SIMD True Branching with "movemask"

Detailed example: movemask and SSE Branching

Let's start with the Mandelbrot set fractal:

#include <iostream>
#include <fstream> /* for ofstream */
#include <complex> /* for fractal arithmetic */

/**
 A linear function in 2 dimensions: returns a double as a function of (x,y).
*/
class linear2d_function {
public:
	double a,b,c;
	void set(double a_,double b_,double c_) {a=a_;b=b_;c=c_;}
	linear2d_function(double a_,double b_,double c_) {set(a_,b_,c_);}
	double evaluate(double x,double y) const {return x*a+y*b+c;}
};

int foo(void)
{
	// Figure out how big an image we should render:
	int wid=350, ht=256;
	
	// Create a PPM output image file header:
	std::ofstream out("out.ppm",std::ios_base::binary);
	out<<"P6\n"
	   <<wid<<" "<<ht<<"\n"
	   <<"255\n";
	
	// Set up coordinate system to render the Mandelbrot Set:
	double scale=3.0/wid;
	linear2d_function fx(scale,0.0,-scale*wid/2); // returns c given pixels 
	linear2d_function fy(0.0,scale,-1.0);	
	
	for (int y=0;y<ht;y++)
	for (int x=0;x<wid;x++) {
	/* Walk this Mandelbrot Set pixel */
		typedef std::complex<double> COMPLEX;
		COMPLEX c(fx.evaluate(x,y),fy.evaluate(x,y));
		COMPLEX z(0.0);
		int count;
		enum {max_count=100};
		for (count=0;count<max_count;count++) {
			z=z*z+c;
			if ((z.real()*z.real()+z.imag()*z.imag())>=4.0) break;
		}
	
	/* Figure out the output pixel color */
		unsigned char r,g,b;
		r=(unsigned char)(z.real()*(256/2.0));
		g=(unsigned char)(z.imag()*(256/2.0));
		b=(unsigned char)(((z.real()*z.real()+z.imag()*z.imag()))*256);
		out<<r<<g<<b;
	}
	
	return 0;
}

(Try this in NetRun now!)

This takes 57.8ms to render a 350x256 PPM image.
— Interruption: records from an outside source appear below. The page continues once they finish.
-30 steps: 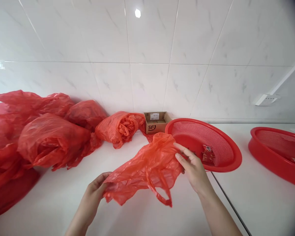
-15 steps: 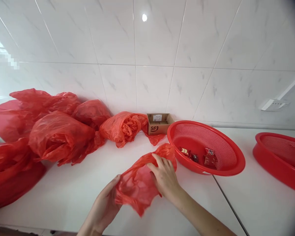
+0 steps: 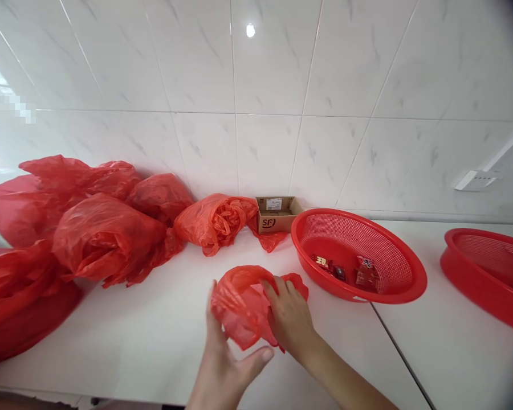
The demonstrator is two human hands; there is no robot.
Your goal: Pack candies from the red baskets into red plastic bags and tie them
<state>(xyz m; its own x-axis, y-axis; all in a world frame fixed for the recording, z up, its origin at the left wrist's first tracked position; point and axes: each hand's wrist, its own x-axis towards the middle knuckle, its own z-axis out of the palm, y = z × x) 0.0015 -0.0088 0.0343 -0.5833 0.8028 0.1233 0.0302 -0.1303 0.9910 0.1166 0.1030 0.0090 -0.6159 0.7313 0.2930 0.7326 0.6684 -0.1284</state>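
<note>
A thin red plastic bag (image 3: 241,304), crumpled and with its mouth gaping toward me, is held just above the white table. My right hand (image 3: 288,313) grips its right side, the fingers curled into the film and part of the bag bunched behind them. Around the bag's left and lower side cups my left hand (image 3: 228,353). Its fingers stretch up along the film, partly hidden behind it, and its thumb sticks out to the right beneath the bag.
A red mesh basket (image 3: 359,222) with several small wrapped packets (image 3: 366,273) stands to the right. Another red basket (image 3: 481,285) is at the far right. Bundled red bags (image 3: 106,233) fill the left, and a small cardboard box (image 3: 273,222) sits by the tiled wall.
My left hand has moved right and turned, its fingers now upright and the thumb spread. The bag has drawn together into a rounder, more compact shape. My right hand has shifted slightly downward.
</note>
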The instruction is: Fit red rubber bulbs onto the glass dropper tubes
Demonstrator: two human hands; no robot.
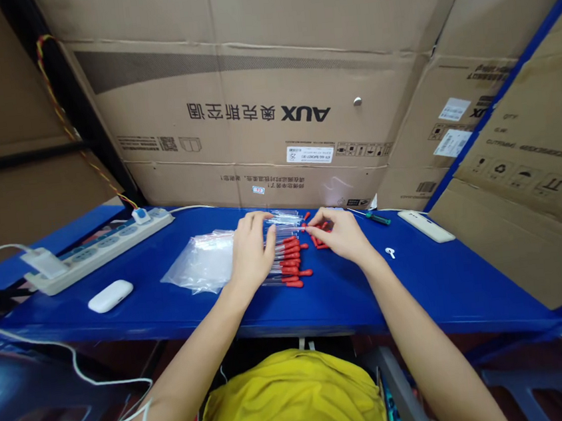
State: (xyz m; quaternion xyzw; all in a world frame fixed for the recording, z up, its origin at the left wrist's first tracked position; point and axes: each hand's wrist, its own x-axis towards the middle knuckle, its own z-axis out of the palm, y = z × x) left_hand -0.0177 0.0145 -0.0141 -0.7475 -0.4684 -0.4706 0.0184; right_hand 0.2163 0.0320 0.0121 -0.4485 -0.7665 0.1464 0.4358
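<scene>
Thumb and forefinger of my left hand [252, 248] are curled around the near end of a thin clear dropper tube [290, 228]. At the tube's other end, the fingertips of my right hand [339, 232] pinch a small red rubber bulb, mostly hidden by the fingers. Below and beside my left hand lies a row of droppers with red bulbs [290, 263], their clear tubes partly under the hand. More clear tubes [284, 218] lie loose behind it. Several loose red bulbs [320, 238] sit under my right hand.
A clear plastic bag [201, 262] lies left of my left hand. Farther left are a white earbud case [110, 297] and a power strip [104, 246] with a cable. To the right are a green-handled screwdriver [378, 217], an earbud [390, 252] and a white phone [426, 225]. Cardboard [246, 73] walls the blue table [444, 287].
</scene>
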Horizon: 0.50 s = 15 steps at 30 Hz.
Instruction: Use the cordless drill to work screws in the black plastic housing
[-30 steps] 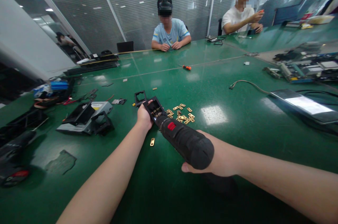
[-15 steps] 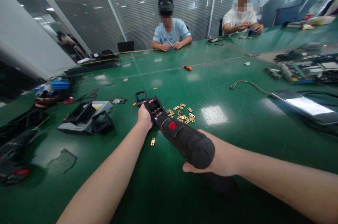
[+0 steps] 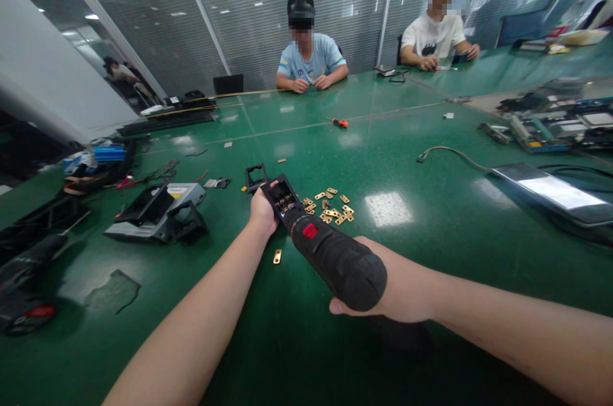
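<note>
Two grips are seen, 1 per side. By the left hand (image 3: 263, 213) a small black box (image 3: 276, 181) is held from its left side, fingers closed round it, prob. so it can't twist under the tool. By the right hand (image 3: 405, 275) a black power drill (image 3: 340, 259) is gripped, closed round the handle; its nose is pointed fwd and down at the box's near end, so the push is prob. taken by the opposite hand. Whether the bit is in contact can't be told, b/c the tip is hidden. Brass pieces (image 3: 288, 205) are seen inside the box, its open face turned up, prob. for a clear view.

Just right of the box, loose brass plates (image 3: 330, 213) are scattered on the green table (image 3: 239, 348), apparently kept w/in reach; 1 single plate (image 3: 278, 256) is left nearer the body. Just behind the box, a black frame (image 3: 255, 167) is set.

Farther left, a grey casing (image 3: 134, 231) and a 2nd drill (image 3: 29, 313) are parked, presumably out of the arms' way. At right, a flat slab w/ cable (image 3: 522, 182) is laid. Beyond, an orange screwdriver (image 3: 340, 123) is left mid-table; opposite, 2 co-workers (image 3: 313, 55) are seated.
</note>
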### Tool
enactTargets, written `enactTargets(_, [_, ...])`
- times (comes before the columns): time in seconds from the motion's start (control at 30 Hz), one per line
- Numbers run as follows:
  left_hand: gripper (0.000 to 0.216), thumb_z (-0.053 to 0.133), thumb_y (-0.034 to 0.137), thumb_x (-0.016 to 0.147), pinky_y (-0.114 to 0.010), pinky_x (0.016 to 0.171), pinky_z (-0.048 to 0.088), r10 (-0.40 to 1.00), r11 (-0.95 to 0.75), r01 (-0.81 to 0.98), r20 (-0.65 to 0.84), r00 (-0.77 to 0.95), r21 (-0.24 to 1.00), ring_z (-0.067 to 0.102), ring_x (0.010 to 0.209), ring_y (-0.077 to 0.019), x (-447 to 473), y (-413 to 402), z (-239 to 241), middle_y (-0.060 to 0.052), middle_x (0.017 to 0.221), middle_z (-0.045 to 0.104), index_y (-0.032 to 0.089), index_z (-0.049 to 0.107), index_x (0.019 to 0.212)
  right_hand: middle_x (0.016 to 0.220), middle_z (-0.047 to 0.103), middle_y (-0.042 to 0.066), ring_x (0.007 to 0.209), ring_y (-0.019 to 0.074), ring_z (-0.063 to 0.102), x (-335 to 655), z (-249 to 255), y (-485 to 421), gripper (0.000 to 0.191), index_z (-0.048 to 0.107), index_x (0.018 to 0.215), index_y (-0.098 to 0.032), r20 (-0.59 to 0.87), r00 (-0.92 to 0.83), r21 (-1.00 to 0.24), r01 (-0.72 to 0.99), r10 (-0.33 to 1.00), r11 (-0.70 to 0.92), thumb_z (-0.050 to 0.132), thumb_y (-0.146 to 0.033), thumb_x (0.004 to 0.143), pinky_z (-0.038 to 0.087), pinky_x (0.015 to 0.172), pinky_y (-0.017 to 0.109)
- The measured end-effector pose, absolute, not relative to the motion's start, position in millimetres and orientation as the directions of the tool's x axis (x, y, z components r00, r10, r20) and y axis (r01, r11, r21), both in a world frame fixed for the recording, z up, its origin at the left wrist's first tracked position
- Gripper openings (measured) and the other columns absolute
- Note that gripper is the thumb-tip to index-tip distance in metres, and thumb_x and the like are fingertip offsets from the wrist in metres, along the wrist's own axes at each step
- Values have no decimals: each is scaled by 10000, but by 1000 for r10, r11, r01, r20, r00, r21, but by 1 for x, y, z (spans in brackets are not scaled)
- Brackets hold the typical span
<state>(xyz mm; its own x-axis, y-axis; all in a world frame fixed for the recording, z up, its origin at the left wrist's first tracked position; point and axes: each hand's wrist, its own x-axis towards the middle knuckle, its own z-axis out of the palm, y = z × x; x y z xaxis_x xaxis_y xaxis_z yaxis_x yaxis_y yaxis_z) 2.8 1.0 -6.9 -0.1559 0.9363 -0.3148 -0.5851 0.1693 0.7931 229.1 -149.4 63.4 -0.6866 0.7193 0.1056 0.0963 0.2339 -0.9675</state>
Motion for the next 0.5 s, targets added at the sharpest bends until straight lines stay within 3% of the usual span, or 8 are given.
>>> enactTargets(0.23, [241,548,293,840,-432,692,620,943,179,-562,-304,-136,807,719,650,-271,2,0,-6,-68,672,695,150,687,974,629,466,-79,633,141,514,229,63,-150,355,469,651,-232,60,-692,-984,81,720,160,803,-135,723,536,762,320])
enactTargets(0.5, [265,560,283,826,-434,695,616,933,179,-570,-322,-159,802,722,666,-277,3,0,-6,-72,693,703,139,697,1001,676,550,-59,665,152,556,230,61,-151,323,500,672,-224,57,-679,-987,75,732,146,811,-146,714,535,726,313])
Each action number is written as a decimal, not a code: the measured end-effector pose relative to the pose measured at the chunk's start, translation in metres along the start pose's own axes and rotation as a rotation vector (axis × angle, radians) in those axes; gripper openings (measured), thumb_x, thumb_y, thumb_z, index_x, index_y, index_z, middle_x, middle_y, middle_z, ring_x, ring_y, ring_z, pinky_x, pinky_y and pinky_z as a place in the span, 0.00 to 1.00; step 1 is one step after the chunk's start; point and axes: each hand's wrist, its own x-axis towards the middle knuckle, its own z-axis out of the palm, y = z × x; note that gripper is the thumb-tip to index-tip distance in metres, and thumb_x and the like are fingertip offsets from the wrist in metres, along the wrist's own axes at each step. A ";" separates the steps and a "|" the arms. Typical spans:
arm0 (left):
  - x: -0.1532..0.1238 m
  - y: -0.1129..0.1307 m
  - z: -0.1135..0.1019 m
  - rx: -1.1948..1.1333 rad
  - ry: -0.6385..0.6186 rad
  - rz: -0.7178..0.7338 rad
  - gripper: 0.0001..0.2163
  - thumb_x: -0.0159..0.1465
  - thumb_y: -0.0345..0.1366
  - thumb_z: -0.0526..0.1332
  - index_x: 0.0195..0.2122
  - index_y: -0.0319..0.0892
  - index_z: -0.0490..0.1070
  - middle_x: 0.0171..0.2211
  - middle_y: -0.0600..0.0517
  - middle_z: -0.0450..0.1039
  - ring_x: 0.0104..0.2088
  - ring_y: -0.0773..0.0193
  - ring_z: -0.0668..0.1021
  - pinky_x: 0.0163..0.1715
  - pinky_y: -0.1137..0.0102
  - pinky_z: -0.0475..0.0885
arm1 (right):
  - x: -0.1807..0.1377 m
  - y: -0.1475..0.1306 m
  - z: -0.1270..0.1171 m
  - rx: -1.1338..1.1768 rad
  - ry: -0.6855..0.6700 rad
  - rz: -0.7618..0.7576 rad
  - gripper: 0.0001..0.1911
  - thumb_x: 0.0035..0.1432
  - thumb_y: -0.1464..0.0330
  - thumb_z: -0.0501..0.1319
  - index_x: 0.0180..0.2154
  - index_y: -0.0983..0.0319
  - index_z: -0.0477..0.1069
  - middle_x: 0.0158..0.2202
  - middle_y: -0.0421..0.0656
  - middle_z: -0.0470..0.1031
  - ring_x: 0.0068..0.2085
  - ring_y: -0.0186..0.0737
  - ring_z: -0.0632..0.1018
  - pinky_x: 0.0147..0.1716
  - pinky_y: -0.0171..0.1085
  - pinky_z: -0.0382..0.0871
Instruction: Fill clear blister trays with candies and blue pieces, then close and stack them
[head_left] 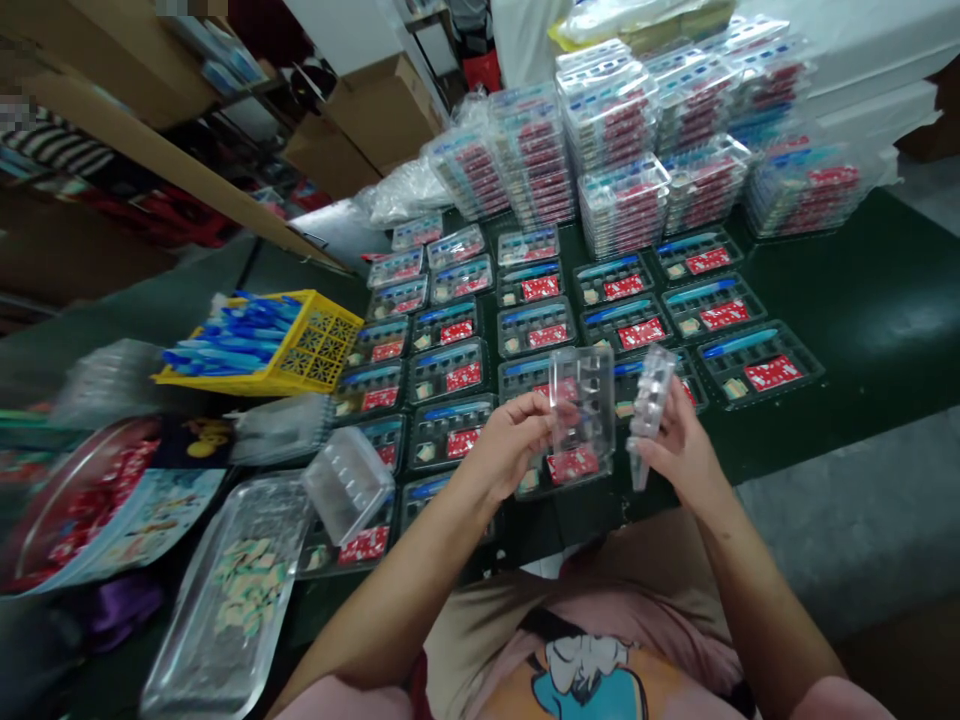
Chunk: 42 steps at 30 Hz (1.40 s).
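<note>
My left hand [512, 440] is closed on a clear plastic lid [582, 398], held upright above the table. Just to its right, my right hand [675, 450] grips a second clear plastic lid [649, 398] edge-on. Below both hands lie rows of open black trays [536, 327], each with a blue pen and a red card in it. One tray with a red card [571, 466] sits right under the left-hand lid.
Tall stacks of closed clear packs [622, 150] stand at the back of the dark green table [885, 300]. At left are a yellow basket of blue pens [300, 345], a clear tray of small pieces [240, 590], a round dish of red cards [75, 500] and loose lids [346, 482].
</note>
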 end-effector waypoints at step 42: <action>-0.051 -0.028 -0.017 -0.206 -0.208 -0.169 0.16 0.45 0.39 0.77 0.25 0.35 0.74 0.24 0.51 0.75 0.25 0.70 0.76 0.30 0.75 0.72 | -0.011 0.006 0.065 0.386 -0.612 0.345 0.46 0.49 0.60 0.72 0.66 0.54 0.55 0.64 0.47 0.63 0.63 0.48 0.65 0.63 0.51 0.59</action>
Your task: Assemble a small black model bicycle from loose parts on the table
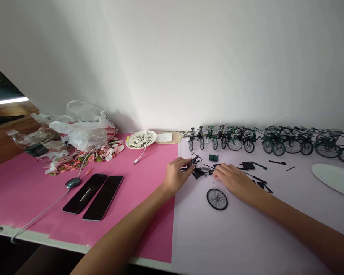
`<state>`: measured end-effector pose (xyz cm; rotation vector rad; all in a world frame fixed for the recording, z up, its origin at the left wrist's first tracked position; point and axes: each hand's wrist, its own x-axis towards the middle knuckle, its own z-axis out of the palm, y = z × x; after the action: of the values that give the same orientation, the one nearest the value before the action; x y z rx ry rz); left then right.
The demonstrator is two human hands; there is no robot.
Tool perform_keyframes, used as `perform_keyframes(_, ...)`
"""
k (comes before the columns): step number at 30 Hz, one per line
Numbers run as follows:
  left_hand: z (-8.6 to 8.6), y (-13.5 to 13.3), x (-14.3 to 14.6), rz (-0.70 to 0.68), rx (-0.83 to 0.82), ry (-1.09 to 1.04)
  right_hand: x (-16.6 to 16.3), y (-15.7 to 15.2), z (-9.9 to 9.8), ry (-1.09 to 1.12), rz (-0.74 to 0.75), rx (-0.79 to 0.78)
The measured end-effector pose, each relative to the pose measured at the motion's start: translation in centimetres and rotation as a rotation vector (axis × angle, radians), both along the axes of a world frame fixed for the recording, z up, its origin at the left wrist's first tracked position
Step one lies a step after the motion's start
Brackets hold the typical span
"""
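Note:
In my left hand [176,175] is a small dark model bicycle frame [192,162] with its handlebar up, pinched between thumb and fingers. My right hand [228,176] reaches down among loose black parts [201,172] on the pale tabletop. Its fingertips are bent close together, and what lies under them is hidden. A single spoked toy wheel [217,199] lies flat just in front of the hands. Behind them sits a small dark green block [213,157]. More black pieces [248,165] are scattered beyond my right hand.
Finished-looking model bicycles [249,146] stand in a row along the wall. A white plate [336,177] lies at the right. On the pink side are two phones [102,198], a cable with a dark puck [73,183], a dish of small pieces [128,143], petals and a plastic bag [83,128].

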<state>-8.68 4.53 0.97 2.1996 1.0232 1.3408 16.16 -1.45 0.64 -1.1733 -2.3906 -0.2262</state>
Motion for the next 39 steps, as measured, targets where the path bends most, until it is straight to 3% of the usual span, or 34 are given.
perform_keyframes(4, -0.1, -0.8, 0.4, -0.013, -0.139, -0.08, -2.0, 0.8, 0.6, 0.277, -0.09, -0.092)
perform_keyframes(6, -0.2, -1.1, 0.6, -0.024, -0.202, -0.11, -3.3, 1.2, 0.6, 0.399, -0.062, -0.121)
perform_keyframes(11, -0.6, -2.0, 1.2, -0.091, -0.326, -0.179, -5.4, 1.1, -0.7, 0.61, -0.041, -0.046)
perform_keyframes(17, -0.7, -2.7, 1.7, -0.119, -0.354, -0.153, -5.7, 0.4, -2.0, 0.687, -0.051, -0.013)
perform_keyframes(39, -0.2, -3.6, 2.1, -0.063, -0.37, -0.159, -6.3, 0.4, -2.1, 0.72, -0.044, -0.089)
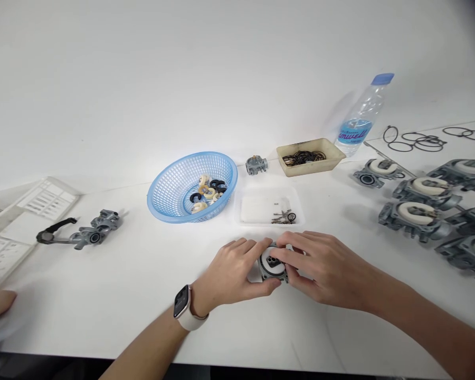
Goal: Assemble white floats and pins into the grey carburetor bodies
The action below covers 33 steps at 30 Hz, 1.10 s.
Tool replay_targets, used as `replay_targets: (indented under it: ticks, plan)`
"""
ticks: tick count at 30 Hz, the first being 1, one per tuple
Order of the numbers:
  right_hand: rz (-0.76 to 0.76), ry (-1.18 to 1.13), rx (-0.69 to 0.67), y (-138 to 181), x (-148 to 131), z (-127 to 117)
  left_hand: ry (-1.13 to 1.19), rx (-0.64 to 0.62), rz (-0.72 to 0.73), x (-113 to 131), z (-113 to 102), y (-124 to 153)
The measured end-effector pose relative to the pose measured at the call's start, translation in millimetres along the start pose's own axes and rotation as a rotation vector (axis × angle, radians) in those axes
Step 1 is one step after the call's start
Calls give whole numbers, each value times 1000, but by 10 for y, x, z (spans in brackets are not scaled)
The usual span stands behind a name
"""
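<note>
A grey metal carburetor body (265, 275) lies on the white table with its round opening up. A white ring-shaped float sits inside it, around a dark centre with small holes. My left hand (231, 272) grips the body's left side, fingertips at the far rim and thumb at the near edge. My right hand (326, 266) holds the right side, with a fingertip reaching over the float near the centre. The fingers cover much of the rim. Just beyond is a clear shallow tray (253, 208) with small pins and a black ring.
Behind stand a blue basket (162, 192) of white and black floats, a beige tray (328, 163) of black O-rings and a water bottle (356, 126). Several carburetor bodies (419, 216) fill the right; others (97, 232) lie left. Another person's hand (2, 302) rests at far left.
</note>
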State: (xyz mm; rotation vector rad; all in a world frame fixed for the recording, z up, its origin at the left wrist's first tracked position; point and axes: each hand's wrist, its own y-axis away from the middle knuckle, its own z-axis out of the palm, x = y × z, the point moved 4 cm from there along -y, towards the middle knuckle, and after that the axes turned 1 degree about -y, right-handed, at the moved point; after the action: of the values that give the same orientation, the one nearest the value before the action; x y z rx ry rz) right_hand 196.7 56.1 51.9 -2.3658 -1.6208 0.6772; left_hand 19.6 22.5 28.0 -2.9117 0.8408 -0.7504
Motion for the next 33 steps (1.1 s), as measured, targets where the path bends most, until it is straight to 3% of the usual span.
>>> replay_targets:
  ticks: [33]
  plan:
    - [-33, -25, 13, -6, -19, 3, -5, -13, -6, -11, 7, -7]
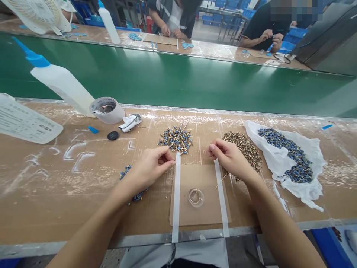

The first thing to note is that this line is sequential:

		out<<r<<g<<b;

We can't write to the output file in parallel, so we'll have to collect the output values into an array of "pixel" objects first:

class pixel { /* onscreen RGB pixel */
public:
	unsigned char r,g,b;
	pixel() {}
	pixel(const COMPLEX &z) {
		r=(unsigned char)(z.real()*(256/2.0));
		g=(unsigned char)(z.imag()*(256/2.0));
		b=(unsigned char)(((z.real()*z.real()+z.imag()*z.imag()))*256);
	}
};

int foo(void)
{
	...
	pixel *output=new pixel[wid*ht];
	
	for (int y=0;y<ht;y++)
	for (int x=0;x<wid;x++) {
		...
	
		output[x+y*wid]=pixel(z);
	}
	out.write((char *)&output[0],sizeof(pixel)*wid*ht);
	
	return 0;
}

(Try this in NetRun now!)

Doing the output in one big block is nearly twice as fast--just 29.8ms. Man! Even thinking about running in parallel sped up this program substantially! I think this is mostly due to the fact that the inner loop now has no function calls, so the compiler doesn't have to save and restore registers across the I/O function call.

Mandelbrot SSE

Let's try to use SSE. Here's the inner loop:

	COMPLEX c(fx.evaluate(x,y),fy.evaluate(x,y));
	COMPLEX z(0.0);
	enum {max_count=100};
	for (count=0;count<max_count;count++) {
		z=z*z+c;
		if ((z.real()*z.real()+z.imag()*z.imag())>=4.0) break;
	}
	output[x+y*wid]=pixel(z);

That "z*z" line is complex multiplication, so it's really "z=COMPLEX(z.r*z.r-z.i*z.i,2*z.r*z.i);". Let's first rewrite this in terms of basic floating-point operations:

	COMPLEX c(fx.evaluate(x,y),fy.evaluate(x,y));
	float cr=c.real(), ci=c.imag();
	float zr=0.0, zi=0.0;
	int count;
	enum {max_count=100};
	for (count=0;count<max_count;count++) {
		float tzr=zr*zr-zi*zi+cr; /*subtle: don't overwrite zr yet!*/
		float tzi=2*zr*zi+ci;
		zr=tzr; zi=tzi;
		if ((zr*zr+zi*zi)>=4.0) break;
	}
	output[x+y*wid]=pixel(COMPLEX(zr,zi));

(Try this in NetRun now!)

Surprisingly, again, this speeds up the program! Now we're at 20ms. We have two options for SSE:

Put zr and zi into a single vector, and try to extract a little parallelism within the operations on it, like the duplicate multiplies. Most of our work would be in shuffling values around.
Put four different zr's into one vector, and four different zi's into another, then do the *exact* operations above for four separate pixels at once.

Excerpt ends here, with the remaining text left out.